Work required =
Without adding or dropping anything, copy the entries below.

Collected data

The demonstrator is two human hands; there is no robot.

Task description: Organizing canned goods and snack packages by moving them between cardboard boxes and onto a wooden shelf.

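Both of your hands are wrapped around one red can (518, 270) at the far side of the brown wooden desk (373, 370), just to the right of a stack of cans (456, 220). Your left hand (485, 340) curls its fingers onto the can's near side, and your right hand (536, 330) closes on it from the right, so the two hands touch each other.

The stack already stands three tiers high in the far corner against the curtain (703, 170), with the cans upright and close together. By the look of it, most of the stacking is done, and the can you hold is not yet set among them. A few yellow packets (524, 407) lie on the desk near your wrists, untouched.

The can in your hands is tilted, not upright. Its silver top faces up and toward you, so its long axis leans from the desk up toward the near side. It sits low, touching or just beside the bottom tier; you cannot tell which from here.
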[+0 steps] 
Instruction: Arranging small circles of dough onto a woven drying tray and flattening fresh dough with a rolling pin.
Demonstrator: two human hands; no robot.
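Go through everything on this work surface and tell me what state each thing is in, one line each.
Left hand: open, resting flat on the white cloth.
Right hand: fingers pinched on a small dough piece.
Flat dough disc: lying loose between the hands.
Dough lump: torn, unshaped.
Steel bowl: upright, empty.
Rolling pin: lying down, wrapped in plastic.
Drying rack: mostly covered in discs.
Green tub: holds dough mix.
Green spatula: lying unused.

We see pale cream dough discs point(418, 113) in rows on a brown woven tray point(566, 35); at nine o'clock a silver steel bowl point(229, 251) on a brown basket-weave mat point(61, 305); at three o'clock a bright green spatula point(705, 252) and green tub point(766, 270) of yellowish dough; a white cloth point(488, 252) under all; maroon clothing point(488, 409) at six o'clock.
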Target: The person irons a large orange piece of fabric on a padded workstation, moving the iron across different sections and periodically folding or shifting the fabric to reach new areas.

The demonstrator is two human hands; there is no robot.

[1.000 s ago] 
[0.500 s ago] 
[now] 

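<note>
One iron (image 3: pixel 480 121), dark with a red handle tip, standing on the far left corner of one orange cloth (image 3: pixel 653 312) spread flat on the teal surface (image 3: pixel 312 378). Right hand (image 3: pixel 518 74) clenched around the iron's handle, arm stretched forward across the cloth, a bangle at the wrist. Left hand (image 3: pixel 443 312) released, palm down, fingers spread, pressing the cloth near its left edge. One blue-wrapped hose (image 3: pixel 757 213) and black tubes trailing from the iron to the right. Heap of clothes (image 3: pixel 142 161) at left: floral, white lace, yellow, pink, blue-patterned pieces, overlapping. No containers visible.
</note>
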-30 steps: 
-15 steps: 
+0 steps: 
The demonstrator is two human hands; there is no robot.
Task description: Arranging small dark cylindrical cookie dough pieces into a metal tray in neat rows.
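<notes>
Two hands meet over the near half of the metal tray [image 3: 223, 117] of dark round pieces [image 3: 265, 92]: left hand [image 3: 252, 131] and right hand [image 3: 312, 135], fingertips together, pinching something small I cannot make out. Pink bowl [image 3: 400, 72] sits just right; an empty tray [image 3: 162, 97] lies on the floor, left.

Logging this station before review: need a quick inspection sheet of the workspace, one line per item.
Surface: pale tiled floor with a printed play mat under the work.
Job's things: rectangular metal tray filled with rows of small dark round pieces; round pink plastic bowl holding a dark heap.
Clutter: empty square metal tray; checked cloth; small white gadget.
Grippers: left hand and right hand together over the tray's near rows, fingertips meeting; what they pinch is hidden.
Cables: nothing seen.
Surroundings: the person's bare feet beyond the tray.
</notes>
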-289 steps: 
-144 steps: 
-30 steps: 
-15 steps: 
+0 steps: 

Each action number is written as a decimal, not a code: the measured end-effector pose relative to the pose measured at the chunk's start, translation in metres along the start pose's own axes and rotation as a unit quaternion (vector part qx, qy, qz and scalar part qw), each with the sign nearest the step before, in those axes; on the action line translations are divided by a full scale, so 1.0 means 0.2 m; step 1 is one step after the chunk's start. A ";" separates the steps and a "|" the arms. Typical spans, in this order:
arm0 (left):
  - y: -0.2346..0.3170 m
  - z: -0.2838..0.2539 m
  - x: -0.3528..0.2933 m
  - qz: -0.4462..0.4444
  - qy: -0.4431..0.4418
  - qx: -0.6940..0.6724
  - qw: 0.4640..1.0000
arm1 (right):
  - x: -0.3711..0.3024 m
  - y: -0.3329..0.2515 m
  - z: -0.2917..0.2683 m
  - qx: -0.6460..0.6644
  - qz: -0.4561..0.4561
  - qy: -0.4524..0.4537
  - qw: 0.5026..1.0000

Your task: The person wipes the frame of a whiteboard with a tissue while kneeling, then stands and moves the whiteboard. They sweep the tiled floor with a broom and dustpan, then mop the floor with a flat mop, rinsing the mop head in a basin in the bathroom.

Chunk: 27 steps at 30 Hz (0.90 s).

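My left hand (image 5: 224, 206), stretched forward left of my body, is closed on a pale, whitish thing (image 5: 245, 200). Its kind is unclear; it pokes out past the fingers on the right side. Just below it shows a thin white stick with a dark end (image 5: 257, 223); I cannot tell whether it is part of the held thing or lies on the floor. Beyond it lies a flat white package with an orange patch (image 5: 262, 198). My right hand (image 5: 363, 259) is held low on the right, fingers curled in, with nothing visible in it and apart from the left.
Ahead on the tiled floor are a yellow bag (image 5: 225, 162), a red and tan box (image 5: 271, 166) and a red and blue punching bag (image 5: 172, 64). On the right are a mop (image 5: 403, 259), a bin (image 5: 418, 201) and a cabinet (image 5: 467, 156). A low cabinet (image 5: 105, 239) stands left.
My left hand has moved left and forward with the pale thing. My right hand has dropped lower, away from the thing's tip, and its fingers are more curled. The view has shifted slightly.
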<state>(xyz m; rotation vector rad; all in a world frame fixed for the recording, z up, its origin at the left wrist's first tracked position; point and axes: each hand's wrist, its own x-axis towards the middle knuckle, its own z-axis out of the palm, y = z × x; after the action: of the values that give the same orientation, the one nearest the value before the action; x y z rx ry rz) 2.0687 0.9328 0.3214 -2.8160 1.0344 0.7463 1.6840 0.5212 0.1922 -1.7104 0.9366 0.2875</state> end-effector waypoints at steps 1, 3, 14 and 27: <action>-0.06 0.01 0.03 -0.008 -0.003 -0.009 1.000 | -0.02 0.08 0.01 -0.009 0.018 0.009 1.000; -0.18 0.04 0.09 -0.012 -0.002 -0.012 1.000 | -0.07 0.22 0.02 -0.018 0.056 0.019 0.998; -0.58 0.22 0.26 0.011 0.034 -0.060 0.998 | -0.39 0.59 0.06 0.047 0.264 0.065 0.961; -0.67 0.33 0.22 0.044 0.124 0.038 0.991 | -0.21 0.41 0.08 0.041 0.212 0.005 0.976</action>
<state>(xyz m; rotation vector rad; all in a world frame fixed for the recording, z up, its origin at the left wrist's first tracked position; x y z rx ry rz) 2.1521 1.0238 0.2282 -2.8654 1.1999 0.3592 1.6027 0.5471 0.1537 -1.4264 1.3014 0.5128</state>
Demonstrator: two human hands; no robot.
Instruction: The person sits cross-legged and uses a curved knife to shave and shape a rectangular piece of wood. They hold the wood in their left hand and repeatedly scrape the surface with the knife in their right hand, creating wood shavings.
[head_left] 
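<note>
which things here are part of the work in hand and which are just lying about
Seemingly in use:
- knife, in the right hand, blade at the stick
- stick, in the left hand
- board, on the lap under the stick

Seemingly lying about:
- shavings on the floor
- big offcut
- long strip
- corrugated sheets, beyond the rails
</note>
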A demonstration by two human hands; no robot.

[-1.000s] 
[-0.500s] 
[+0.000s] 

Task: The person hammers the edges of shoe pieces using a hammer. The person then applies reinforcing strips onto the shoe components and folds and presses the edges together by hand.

Answer box =
The demonstrator is two human hands; there is no robot.

Task description: Organizing canned goods and snack packages by moving them between cardboard boxes and onto a wooden shelf.

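Both of your hands are wrapped around one red can (518, 270) at the far side of the brown wooden desk (373, 370), just to the right of a stack of cans (456, 220). Your left hand (485, 340) curls its fingers onto the can's near side, and your right hand (536, 330) closes on it from the right, so the two hands touch each other.

The stack already stands three tiers high in the far corner against the curtain (703, 170), with the cans upright and close together. By the look of it, most of the stacking is done, and the can you hold is not yet set among them. A few yellow packets (524, 407) lie on the desk near your wrists, untouched.

The can in your hands is tilted, not upright. Its silver top faces up and toward you, so its long axis leans from the desk up toward the near side. It sits low, touching or just beside the bottom tier; you cannot tell which from here.
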[+0 steps] 
Instruction: Arranging small circles of dough onto a woven drying tray and flattening fresh dough with a rolling pin.
Demonstrator: two human hands; no robot.
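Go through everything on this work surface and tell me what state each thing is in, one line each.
Left hand: open, resting flat on the white cloth.
Right hand: fingers pinched on a small dough piece.
Flat dough disc: lying loose between the hands.
Dough lump: torn, unshaped.
Steel bowl: upright, empty.
Rolling pin: lying down, wrapped in plastic.
Drying rack: mostly covered in discs.
Green tub: holds dough mix.
Green spatula: lying unused.

We see pale cream dough discs point(418, 113) in rows on a brown woven tray point(566, 35); at nine o'clock a silver steel bowl point(229, 251) on a brown basket-weave mat point(61, 305); at three o'clock a bright green spatula point(705, 252) and green tub point(766, 270) of yellowish dough; a white cloth point(488, 252) under all; maroon clothing point(488, 409) at six o'clock.
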Target: The person irons a large orange piece of fabric on a padded workstation, moving the iron across different sections and periodically folding or shifting the fabric to reach new areas.

The demonstrator is two human hands; there is no robot.

[1.000 s ago] 
[0.500 s ago] 
[now] 

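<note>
One iron (image 3: pixel 480 121), dark with a red handle tip, standing on the far left corner of one orange cloth (image 3: pixel 653 312) spread flat on the teal surface (image 3: pixel 312 378). Right hand (image 3: pixel 518 74) clenched around the iron's handle, arm stretched forward across the cloth, a bangle at the wrist. Left hand (image 3: pixel 443 312) released, palm down, fingers spread, pressing the cloth near its left edge. One blue-wrapped hose (image 3: pixel 757 213) and black tubes trailing from the iron to the right. Heap of clothes (image 3: pixel 142 161) at left: floral, white lace, yellow, pink, blue-patterned pieces, overlapping. No containers visible.
</note>
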-30 steps: 
-15 steps: 
+0 steps: 
The demonstrator is two human hands; there is no robot.
Task description: Arranging small dark cylindrical cookie dough pieces into a metal tray in neat rows.
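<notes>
Two hands meet over the near half of the metal tray [image 3: 223, 117] of dark round pieces [image 3: 265, 92]: left hand [image 3: 252, 131] and right hand [image 3: 312, 135], fingertips together, pinching something small I cannot make out. Pink bowl [image 3: 400, 72] sits just right; an empty tray [image 3: 162, 97] lies on the floor, left.

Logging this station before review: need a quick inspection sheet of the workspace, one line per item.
Surface: pale tiled floor with a printed play mat under the work.
Job's things: rectangular metal tray filled with rows of small dark round pieces; round pink plastic bowl holding a dark heap.
Clutter: empty square metal tray; checked cloth; small white gadget.
Grippers: left hand and right hand together over the tray's near rows, fingertips meeting; what they pinch is hidden.
Cables: nothing seen.
Surroundings: the person's bare feet beyond the tray.
</notes>
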-289 steps: 
-144 steps: 
-30 steps: 
-15 steps: 
+0 steps: 

Each action number is written as a decimal, not a code: the measured end-effector pose relative to the pose measured at the chunk's start, translation in metres along the start pose's own axes and rotation as a unit quaternion (vector part qx, qy, qz and scalar part qw), each with the sign nearest the step before, in those axes; on the action line translations are divided by a full scale, so 1.0 means 0.2 m; step 1 is one step after the chunk's start. A ";" separates the steps and a "|" the arms. Typical spans, in this order:
arm0 (left):
  - y: -0.2346..0.3170 m
  - z: -0.2838..0.2539 m
  - x: -0.3528..0.2933 m
  - qz: -0.4462..0.4444
  - qy: -0.4431..0.4418
  - qx: -0.6940..0.6724
  - qw: 0.4640..1.0000
arm1 (right):
  - x: -0.3711..0.3024 m
  - y: -0.3329..0.2515 m
  - z: -0.2917..0.2683 m
  - qx: -0.6460..0.6644
  - qz: -0.4561..0.4561
  - qy: -0.4524..0.4537
  - qw: 0.5026..1.0000

Your task: The person wipes the frame of a whiteboard with a tissue while kneeling, then stands and moves the whiteboard. They sweep the tiled floor with a broom and dustpan, then mop the floor with a flat mop, rinsing the mop head in a basin in the bathroom.

Chunk: 27 steps at 30 Hz (0.90 s).

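My left hand (image 5: 224, 206), stretched forward left of my body, is closed on a pale, whitish thing (image 5: 245, 200). Its kind is unclear; it pokes out past the fingers on the right side. Just below it shows a thin white stick with a dark end (image 5: 257, 223); I cannot tell whether it is part of the held thing or lies on the floor. Beyond it lies a flat white package with an orange patch (image 5: 262, 198). My right hand (image 5: 363, 259) is held low on the right, fingers curled in, with nothing visible in it and apart from the left.
Ahead on the tiled floor are a yellow bag (image 5: 225, 162), a red and tan box (image 5: 271, 166) and a red and blue punching bag (image 5: 172, 64). On the right are a mop (image 5: 403, 259), a bin (image 5: 418, 201) and a cabinet (image 5: 467, 156). A low cabinet (image 5: 105, 239) stands left.
My left hand has moved left and forward with the pale thing. My right hand has dropped lower, away from the thing's tip, and its fingers are more curled. The view has shifted slightly.
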<state>(xyz m; rotation vector rad; all in a world frame fixed for the recording, z up, its origin at the left wrist's first tracked position; point and axes: each hand's wrist, its own x-axis towards the middle knuckle, its own z-axis out of the palm, y = z × x; after the action: of the values that give the same orientation, the one nearest the value before the action; x y z rx ry rz) 2.0687 0.9328 0.3214 -2.8160 1.0344 0.7463 1.6840 0.5212 0.1922 -1.7104 0.9366 0.2875</state> end-effector waypoints at steps 1, 3, 14 and 27: <action>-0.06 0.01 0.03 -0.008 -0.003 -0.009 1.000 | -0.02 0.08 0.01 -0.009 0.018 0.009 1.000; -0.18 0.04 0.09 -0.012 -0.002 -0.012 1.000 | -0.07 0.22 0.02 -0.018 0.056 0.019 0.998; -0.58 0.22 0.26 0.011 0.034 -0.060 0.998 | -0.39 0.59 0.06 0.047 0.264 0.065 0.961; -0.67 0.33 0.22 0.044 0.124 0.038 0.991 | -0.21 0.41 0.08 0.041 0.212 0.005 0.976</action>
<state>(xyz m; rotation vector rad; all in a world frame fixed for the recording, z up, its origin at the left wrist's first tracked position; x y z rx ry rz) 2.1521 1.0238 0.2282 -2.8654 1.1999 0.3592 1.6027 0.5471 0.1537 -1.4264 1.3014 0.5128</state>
Demonstrator: two human hands; no robot.
Instruction: The person sits cross-legged and uses a curved knife to shave and shape a rectangular piece of wood. They hold the wood in their left hand and repeatedly scrape the surface with the knife in their right hand, creating wood shavings.
[head_left] 
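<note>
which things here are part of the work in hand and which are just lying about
Seemingly in use:
- knife, in the right hand, blade at the stick
- stick, in the left hand
- board, on the lap under the stick

Seemingly lying about:
- shavings on the floor
- big offcut
- long strip
- corrugated sheets, beyond the rails
</note>
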A demonstration by two human hands; no robot.

[-1.000s] 
[-0.500s] 
[+0.000s] 

Task: The person hammers the edges of shoe pieces using a hammer. The person then applies reinforcing strips onto the shoe components and folds and presses the edges together by hand.

The response is finished.